Penn Engineers Develop $2 Portable Zika Test
John Simpson | July 30, 2016University of Pennsylvania engineers have developed a rapid, low-cost genetic test for the Zika virus.
The $2 testing device, about the size of a soda can, does not require electricity or technical expertise to use. A patient would simply provide a saliva sample, and color-changing dye turns blue if the genetic assay detects the presence of the virus.
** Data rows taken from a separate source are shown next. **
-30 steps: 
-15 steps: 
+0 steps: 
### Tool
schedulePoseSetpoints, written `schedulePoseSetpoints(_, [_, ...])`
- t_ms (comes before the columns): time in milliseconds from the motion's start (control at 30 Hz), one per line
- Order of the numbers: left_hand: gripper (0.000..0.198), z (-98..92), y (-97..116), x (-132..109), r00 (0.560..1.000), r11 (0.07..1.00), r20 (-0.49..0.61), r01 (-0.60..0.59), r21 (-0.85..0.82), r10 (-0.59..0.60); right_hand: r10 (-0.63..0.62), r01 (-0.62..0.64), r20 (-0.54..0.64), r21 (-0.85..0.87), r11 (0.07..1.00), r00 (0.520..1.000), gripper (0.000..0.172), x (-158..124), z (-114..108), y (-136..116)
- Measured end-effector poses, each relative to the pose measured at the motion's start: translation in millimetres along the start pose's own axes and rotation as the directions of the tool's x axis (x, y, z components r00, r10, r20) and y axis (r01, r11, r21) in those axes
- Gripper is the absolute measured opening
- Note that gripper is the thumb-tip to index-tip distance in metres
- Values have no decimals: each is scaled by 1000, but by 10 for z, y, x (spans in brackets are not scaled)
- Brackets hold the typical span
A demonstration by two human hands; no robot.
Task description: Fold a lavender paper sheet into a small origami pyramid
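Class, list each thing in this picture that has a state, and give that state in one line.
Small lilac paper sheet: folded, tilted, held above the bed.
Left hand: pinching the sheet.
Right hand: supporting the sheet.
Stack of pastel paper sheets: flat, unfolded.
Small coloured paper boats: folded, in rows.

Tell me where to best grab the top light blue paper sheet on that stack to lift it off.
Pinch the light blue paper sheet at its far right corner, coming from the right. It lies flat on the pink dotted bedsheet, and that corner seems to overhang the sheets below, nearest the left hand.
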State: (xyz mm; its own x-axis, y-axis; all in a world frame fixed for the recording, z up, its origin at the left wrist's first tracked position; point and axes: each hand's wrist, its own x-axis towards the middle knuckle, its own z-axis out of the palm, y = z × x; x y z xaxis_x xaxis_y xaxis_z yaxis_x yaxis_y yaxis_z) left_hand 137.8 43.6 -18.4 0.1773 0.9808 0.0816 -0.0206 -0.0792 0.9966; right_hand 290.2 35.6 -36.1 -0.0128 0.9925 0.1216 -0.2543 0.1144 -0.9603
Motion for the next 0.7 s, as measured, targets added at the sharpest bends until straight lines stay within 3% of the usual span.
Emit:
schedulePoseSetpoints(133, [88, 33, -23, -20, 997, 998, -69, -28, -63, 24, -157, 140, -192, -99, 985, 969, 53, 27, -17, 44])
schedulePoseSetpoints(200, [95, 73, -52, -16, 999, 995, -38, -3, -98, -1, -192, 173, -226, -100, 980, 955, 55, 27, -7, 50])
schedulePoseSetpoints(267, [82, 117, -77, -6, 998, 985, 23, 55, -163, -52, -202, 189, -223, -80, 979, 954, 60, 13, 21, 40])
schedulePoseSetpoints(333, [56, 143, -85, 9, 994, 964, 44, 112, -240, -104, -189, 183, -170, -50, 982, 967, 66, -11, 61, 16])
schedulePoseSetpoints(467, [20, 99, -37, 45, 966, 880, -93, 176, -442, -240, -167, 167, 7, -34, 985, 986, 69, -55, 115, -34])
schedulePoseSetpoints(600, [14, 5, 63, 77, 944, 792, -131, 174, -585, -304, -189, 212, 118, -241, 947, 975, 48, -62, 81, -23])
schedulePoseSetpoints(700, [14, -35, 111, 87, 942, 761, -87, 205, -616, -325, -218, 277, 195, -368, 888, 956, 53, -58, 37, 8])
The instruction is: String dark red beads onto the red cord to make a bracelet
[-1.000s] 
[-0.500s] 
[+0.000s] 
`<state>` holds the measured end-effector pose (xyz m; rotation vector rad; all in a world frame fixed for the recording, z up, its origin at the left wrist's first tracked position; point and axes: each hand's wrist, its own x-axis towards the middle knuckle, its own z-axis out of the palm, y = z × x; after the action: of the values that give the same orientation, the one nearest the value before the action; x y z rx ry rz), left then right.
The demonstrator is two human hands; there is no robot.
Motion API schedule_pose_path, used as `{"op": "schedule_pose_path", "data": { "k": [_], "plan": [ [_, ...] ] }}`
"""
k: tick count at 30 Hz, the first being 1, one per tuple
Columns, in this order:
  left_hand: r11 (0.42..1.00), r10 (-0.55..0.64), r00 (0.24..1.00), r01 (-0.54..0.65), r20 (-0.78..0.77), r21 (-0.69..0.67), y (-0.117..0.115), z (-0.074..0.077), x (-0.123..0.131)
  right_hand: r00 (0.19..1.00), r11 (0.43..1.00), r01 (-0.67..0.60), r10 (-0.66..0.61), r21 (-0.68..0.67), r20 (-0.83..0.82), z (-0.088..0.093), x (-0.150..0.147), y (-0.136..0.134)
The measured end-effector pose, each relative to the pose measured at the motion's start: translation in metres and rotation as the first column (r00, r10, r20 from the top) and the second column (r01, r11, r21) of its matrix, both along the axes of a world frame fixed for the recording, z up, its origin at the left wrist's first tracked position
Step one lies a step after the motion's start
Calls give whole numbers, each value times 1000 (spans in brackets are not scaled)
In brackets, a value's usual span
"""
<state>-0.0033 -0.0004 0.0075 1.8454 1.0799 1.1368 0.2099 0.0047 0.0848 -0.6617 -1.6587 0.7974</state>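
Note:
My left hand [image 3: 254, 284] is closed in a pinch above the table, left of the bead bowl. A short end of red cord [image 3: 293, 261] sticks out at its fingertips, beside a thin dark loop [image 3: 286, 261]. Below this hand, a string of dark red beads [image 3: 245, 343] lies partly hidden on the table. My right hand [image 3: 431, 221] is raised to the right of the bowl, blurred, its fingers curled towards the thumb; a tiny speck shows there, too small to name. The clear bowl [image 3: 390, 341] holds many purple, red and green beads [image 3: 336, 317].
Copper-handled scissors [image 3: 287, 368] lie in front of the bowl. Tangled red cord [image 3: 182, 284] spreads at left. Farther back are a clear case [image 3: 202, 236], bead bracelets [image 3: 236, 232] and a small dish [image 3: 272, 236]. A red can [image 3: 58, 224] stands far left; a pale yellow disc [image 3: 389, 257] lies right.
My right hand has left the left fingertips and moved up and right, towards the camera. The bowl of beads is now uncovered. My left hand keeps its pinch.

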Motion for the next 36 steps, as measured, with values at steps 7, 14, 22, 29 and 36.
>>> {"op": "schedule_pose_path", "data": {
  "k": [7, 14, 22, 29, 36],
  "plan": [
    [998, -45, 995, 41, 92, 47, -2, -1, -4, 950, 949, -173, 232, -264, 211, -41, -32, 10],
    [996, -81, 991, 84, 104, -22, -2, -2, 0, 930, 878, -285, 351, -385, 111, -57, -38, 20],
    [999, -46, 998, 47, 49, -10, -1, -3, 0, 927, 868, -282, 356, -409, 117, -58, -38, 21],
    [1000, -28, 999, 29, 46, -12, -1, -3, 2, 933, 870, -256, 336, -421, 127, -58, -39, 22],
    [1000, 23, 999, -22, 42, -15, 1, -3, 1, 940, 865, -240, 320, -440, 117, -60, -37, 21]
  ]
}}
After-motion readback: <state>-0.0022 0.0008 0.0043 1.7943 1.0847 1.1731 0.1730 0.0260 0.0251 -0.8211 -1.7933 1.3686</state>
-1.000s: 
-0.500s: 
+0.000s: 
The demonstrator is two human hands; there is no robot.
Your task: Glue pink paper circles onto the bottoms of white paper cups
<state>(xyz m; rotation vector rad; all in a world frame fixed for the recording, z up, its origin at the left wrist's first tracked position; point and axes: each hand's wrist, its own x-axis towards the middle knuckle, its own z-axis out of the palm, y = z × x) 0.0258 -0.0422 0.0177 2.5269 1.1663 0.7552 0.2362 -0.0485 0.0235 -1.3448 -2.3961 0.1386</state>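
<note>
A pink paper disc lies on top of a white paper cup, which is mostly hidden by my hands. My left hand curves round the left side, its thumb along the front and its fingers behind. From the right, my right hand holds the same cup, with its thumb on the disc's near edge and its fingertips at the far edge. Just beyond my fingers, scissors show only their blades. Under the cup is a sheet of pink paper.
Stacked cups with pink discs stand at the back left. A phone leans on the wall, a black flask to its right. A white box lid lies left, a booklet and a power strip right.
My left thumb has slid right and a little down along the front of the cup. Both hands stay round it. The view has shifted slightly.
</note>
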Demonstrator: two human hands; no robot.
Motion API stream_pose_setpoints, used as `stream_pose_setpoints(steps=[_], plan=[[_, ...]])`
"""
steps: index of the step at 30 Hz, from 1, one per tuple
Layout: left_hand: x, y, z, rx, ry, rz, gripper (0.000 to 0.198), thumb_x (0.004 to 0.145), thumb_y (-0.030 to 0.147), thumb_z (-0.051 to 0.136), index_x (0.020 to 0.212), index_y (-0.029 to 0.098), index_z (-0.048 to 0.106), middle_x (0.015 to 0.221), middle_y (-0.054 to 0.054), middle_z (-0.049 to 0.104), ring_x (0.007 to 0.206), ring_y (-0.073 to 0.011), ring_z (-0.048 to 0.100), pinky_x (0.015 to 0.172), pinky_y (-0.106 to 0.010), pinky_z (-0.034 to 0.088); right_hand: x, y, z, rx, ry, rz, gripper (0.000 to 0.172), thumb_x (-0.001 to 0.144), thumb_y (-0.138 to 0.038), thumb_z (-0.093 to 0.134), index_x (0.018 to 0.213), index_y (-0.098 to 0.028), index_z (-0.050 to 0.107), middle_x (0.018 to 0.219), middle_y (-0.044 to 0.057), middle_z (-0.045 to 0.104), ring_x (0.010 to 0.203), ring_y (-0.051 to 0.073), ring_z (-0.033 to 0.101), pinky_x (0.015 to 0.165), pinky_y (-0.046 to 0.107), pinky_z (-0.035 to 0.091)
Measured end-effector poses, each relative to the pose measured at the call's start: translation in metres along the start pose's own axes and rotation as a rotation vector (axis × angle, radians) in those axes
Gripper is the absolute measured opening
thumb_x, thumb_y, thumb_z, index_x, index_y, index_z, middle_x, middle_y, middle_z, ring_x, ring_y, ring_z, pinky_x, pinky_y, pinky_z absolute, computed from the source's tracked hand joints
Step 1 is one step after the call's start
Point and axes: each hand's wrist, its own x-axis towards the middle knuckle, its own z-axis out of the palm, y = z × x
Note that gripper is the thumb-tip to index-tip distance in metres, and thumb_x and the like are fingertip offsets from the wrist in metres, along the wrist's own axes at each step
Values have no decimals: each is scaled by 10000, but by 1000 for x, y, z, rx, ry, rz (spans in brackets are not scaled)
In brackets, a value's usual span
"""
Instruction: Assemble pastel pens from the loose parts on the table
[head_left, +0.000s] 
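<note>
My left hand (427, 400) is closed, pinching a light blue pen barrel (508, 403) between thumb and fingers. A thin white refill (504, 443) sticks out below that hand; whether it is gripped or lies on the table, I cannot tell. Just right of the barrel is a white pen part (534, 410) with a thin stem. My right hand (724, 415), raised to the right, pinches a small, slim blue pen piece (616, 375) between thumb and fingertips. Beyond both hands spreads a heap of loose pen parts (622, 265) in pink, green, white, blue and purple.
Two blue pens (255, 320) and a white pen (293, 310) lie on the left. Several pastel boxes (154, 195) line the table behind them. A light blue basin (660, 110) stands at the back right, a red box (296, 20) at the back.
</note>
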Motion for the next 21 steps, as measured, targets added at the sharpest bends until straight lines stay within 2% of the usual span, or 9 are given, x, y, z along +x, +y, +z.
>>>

Cutaway of the Zika test. Image credit: UPenn.Rapid, accurate diagnosis is especially important for pregnant women who may be infected. However, the only currently approved tests for the virus require highly sensitive laboratory equipment. Diagnostic tools that can be used in the field, while the patient waits, are potentially a critical tool for fighting the Zika epidemic.
Assays that detect genetic material from the Zika virus itself are considered the gold standard in diagnostics. Alternatives, such as tests that look for antibodies that the body creates in response to the virus, are insufficient as they may produce false negatives from people who are infected but haven't yet produced enough antibodies—or false positives from people who have antibodies for a different disease that is similar enough to trigger the test.
Tests that look for RNA sequences from the virus itself, known as reverse transcriptase polymerase chain reaction (RT-PCR) avoid both problems. However, RT-PCR requires delicate laboratory work. Viral gene sequences in a patient's sample must be amplified, or repeatedly copied, to levels where they can be detected, a process that normally involves multiple precise temperature changes.
With the amplification step as the main hurdle to a portable genetic test, Penn researchers led by Assistant Professor Changchun Liu and Professor Haim Bau, of the Department of Mechanical Engineering and Applied Mechanics, investigated the possibility of using an alternative technique known as reverse transcription loop-mediated isothermal amplification (RT-LAMP), which requires only that the sample be kept at a specific temperature, not cycled through multiple precise temperature changes as in RT-PCR.
As a trade-off for this simplified amplification process, RT-LAMP requires even more specialized "primers," short gene sequences that are designed to match the regions of the virus' DNA targeted by the test.
"Although Zika primers for RT-PCR have been published in the literature, RT-LAMP primers have not," says Bau. "So, using data mining, we identified highly conserved regions of the Zika virus genome that are divergent from other known pathogens. We then designed appropriate primers to recognize this sequence."
In parallel, the researchers engineered a low-cost, point-of-care system that consists of a diagnostic cassette and a processor. The cassette isolates, concentrates and purifies nucleic acids and carries out enzymatic amplification.
The researchers then worked on how to keep the sample at the necessary temperature without using electricity. Their solution involved a thermos bottle, a self-contained heating element that uses a chemical reaction from portable military rations and a wax-like material that absorbs excess heat by melting. A 3D-printed lid fits on top of the thermos and holds all of the test's components in place.
Once a patient's saliva sample is introduced into the cartridge, the test takes about 40 minutes to run.
Future work will demonstrate the test's selectivity and trial a version that can quantify the viral load by means of a fluorescent dye and an integrated smartphone camera.